# Exotic Woods for Mods



## Rob Fisher (28/10/14)

If any of you are looking for some absolutely beautiful pieces of wood stabilized and in some cases dyed as well then look no further...

http://burlsource.us/

Reactions: Like 5 | Winner 3


----------



## Rellik (28/10/14)

Wow, This is what I have been searching for for the last week or so. But surely we should be able to buy exotic woods in RSA? The shipping is quite hectic. Unless we start a "choose your wood" group buy


----------



## Rob Fisher (28/10/14)

Rellik said:


> Wow, This is what I have been searching for for the last week or so. But surely we should be able to buy exotic woods in RSA? The shipping is quite hectic. Unless we start a "choose your wood" group buy



The only problem with a group buy is that it will need to be done quickly because the wood on that site comes and goes at a speed especially when the popular stabilized ones come in!


----------



## Rellik (28/10/14)

With all the wooden mods going around at the moment, maybe we should try get an idea of how many people will be interested ? I'm going to continue my search for local exotic wood for the time being. (that sounds a bit wrong )


----------



## Genosmate (28/10/14)

Rellik said:


> With all the wooden mods going around at the moment, maybe we should try get an idea of how many people will be interested ? I'm going to continue my search for local exotic wood for the time being. (that sounds a bit wrong )


Theres certainly plenty of exotic timbers available here in SA,I've done a lot of reading/research about stabilising,there is a Company in SA who offer a service to stabilize customer supplied blocks,unfortunately the method used is not the same as that used by the company that @Rob Fisher refers to.For anyone interested here's what can be tried,I will be doing this as an experiment within the next couple of weeks;
Take the block and put it in a micro wave for 20/30 sec bursts until it is too hot to touch with bare fingers. 
Dunk it in a jam jar containing Woodoc 20 (the Polyurethane one not the polywax one) 
The wood will suck in the Woodoc,this is the Koeksister effect. 
Then place the jar with the wood in it, into a pot of boiling water until the Woodoc becomes very hot. 
Place some cling film over the mouth of the jar and tighten the lid and seal with tape. 
Remove from the pot and leave it to cool for a day. 
The heated Woodoc will cool and create a vaccuum which will penetrate the wood further. 
When cool repeat the process once more. 
This time put your wood on a plate as the Woodoc may bubble when being microwaved. 
Dunk again, boil and seal.
With most woods you will get deep penetration. 
This is more effective when the block is already formed to a rough shape.
After it is cooled the second time remove the wood and allow to dry in a sunny place for a day or so. 
Apparently this technique works well on harder wood,softer woods will drain very easily and the process may need to be repeated a few more times. 
Please be careful.

Reactions: Like 2 | Informative 4


----------



## Andre (29/10/14)

Genosmate said:


> Theres certainly plenty of exotic timbers available here in SA,I've done a lot of reading/research about stabilising,there is a Company in SA who offer a service to stabilize customer supplied blocks,unfortunately the method used is not the same as that used by the company that @Rob Fisher refers to.For anyone interested here's what can be tried,I will be doing this as an experiment within the next couple of weeks;
> Take the block and put it in a micro wave for 20/30 sec bursts until it is too hot to touch with bare fingers.
> Dunk it in a jam jar containing Woodoc 20 (the Polyurethane one not the polywax one)
> The wood will suck in the Woodoc,this is the Koeksister effect.
> ...


Ah, looking forward to some before and after pictures, please.

Reactions: Agree 1


----------



## Genosmate (30/10/14)

Andre said:


> Ah, looking forward to some before and after pictures, please.
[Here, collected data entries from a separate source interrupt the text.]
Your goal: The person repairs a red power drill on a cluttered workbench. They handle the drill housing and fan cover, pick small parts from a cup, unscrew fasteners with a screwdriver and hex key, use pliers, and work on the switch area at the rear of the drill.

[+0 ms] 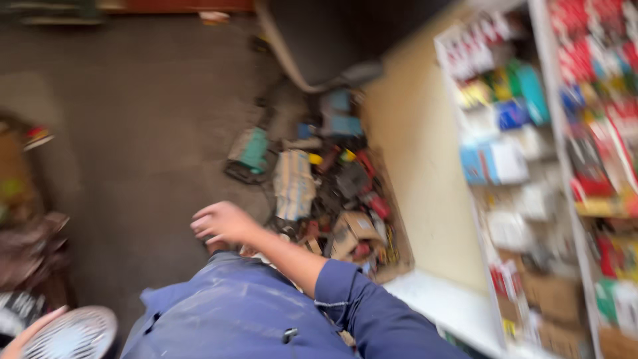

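I am looking down through a blurred view at my right hand [222, 223], which is hovering over the near edge of a pile [332, 199] of clutter on the floor [146, 133]. The fingers are curling loosely and closing on nothing; whether they are touching anything I cannot tell. My left hand is not showing.

Nearest the hand a striped pack [294, 183] is lying, and I am judging it light and soft, best taken across its width. A cardboard box [355, 229] beside it is looking light but crushable, best held by its sides. The rest is looking like small hard parts and wires, likely to snag or slide.

A pale wall [412, 153] and shelves [531, 166] are hemming the pile in, so the open room is the bare floor on the other side. A white fan [70, 336] is sitting low in view.
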Demonstrator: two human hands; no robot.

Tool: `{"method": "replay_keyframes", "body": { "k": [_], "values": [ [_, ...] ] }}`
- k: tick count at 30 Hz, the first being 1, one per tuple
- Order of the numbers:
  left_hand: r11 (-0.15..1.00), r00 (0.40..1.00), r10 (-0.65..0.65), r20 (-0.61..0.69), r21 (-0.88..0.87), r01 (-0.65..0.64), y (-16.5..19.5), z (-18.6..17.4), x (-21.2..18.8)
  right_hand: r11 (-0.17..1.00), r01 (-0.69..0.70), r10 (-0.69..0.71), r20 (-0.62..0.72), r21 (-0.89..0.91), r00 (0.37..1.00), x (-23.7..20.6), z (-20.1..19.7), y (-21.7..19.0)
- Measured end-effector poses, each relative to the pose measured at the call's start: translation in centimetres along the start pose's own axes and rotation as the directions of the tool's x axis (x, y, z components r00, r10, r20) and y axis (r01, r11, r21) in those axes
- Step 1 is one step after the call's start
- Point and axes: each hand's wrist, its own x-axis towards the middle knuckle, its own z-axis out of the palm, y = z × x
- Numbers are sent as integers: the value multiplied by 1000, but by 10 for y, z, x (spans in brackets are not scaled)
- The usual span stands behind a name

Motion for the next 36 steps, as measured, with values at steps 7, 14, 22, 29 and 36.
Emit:
{"method": "replay_keyframes", "body": {
  "k": [7,14,22,29,36],
  "values": [
    [964,824,258,-504,195,-183,31,-17,-102,822,-440,567,466,-361,679,96,241,29],
    [987,523,-85,-848,-142,-69,-4,-76,-243,614,-359,779,468,-703,418,102,408,121],
    [769,328,-637,-698,-609,197,-179,-69,-396,226,617,884,425,-754,196,59,560,324],
    [733,315,-642,-699,-438,521,-310,-74,-530,97,957,941,287,275,-178,12,640,456],
    [851,-51,-473,-880,-471,233,-261,-185,-639,159,910,700,606,382,-377,11,723,509]
  ]
}}
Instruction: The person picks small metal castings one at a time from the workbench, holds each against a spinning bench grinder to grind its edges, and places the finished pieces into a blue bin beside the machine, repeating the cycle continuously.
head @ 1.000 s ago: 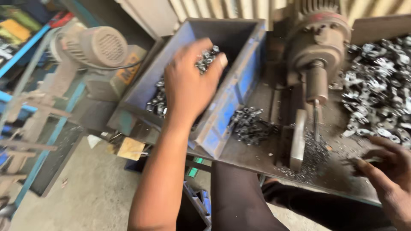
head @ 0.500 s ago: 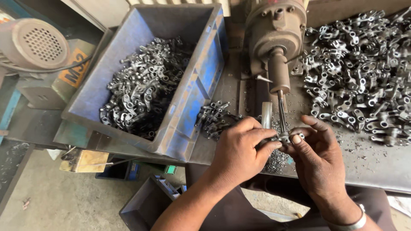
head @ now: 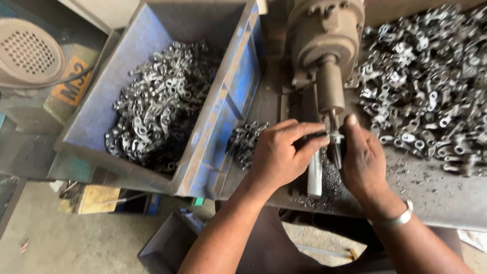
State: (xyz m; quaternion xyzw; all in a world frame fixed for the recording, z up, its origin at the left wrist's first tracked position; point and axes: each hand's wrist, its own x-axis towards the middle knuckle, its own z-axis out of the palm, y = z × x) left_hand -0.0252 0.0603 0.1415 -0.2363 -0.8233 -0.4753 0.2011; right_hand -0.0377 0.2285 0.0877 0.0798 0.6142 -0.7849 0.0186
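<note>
Both hands have moved up to the spindle (head: 332, 119): left hand (head: 281, 155) and right hand (head: 361, 160) now pinch a small metal part (head: 335, 136) onto its tip.

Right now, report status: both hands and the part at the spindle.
Left hand and right hand pinched on a small metal part at the spindle tip. Blue bin of parts left, loose pile right. Nothing blocking.

Both hands meet at the spindle tip (head: 334, 127) of the motor-driven machine (head: 324, 35). The left hand (head: 281, 155) and right hand (head: 361, 160) pinch a small metal part (head: 335, 136) between them. Left of the grip sits a blue bin (head: 223, 132) of metal parts; right of it, a loose heap (head: 431, 86).
</note>
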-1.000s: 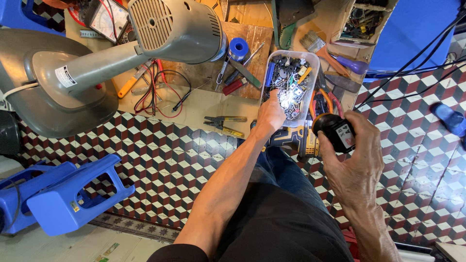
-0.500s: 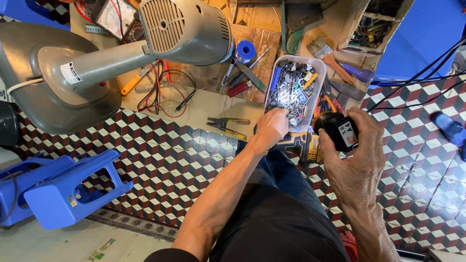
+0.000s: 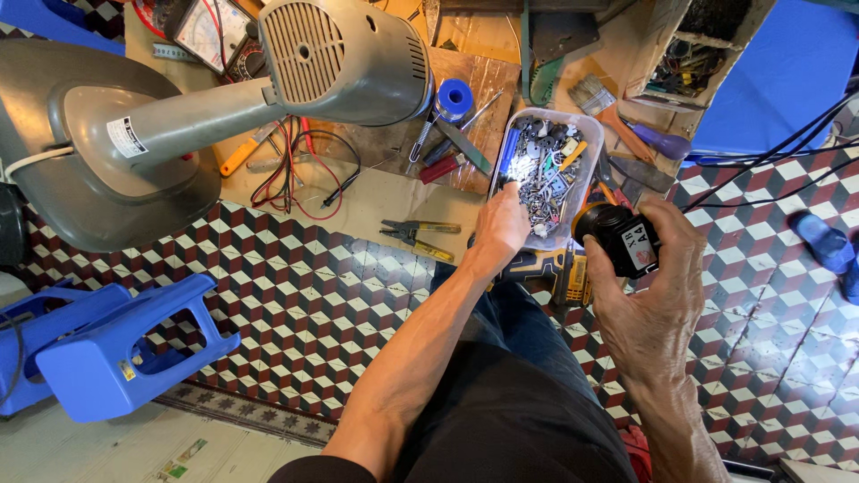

Andre,here is the before pic,nothing exotic just oak


To give you an idea of the size of the block here it is next to a REO mini

Reactions: Like 2 | Winner 3


----------



## Andre (30/10/14)

Genosmate said:


> Andre,here is the before pic,nothing exotic just oak
> View attachment 14188
> 
> To give you an idea of the size of the block here it is next to a REO mini
> View attachment 14189


I like the shape. Was that stabilized as you described above?


----------



## Genosmate (31/10/14)

Andre said:


> I like the shape. Was that stabilized as you described above?


No thats the block before I try and stabilise it,I've found the right stuff so I'll be attempting to do it soon and I'll post pics of the results.


----------



## Marzuq (31/10/14)

Genosmate said:


> Andre,here is the before pic,nothing exotic just oak
> View attachment 14188
> 
> To give you an idea of the size of the block here it is next to a REO mini
> View attachment 14189



like the look and size. looking forward to the progess pics.


----------



## Andre (31/10/14)

Genosmate said:


> No thats the block before I try and stabilise it,I've found the right stuff so I'll be attempting to do it soon and I'll post pics of the results.


Roger that....had in my mind one had to stabilize the block before milling, seeing all those blocks @Rob Fisher posted. But makes sense to do the basic milling first.


----------



## Genosmate (31/10/14)

Andre said:


> Roger that....had in my mind one had to stabilize the block before milling, seeing all those blocks @Rob Fisher posted. But makes sense to do the basic milling first.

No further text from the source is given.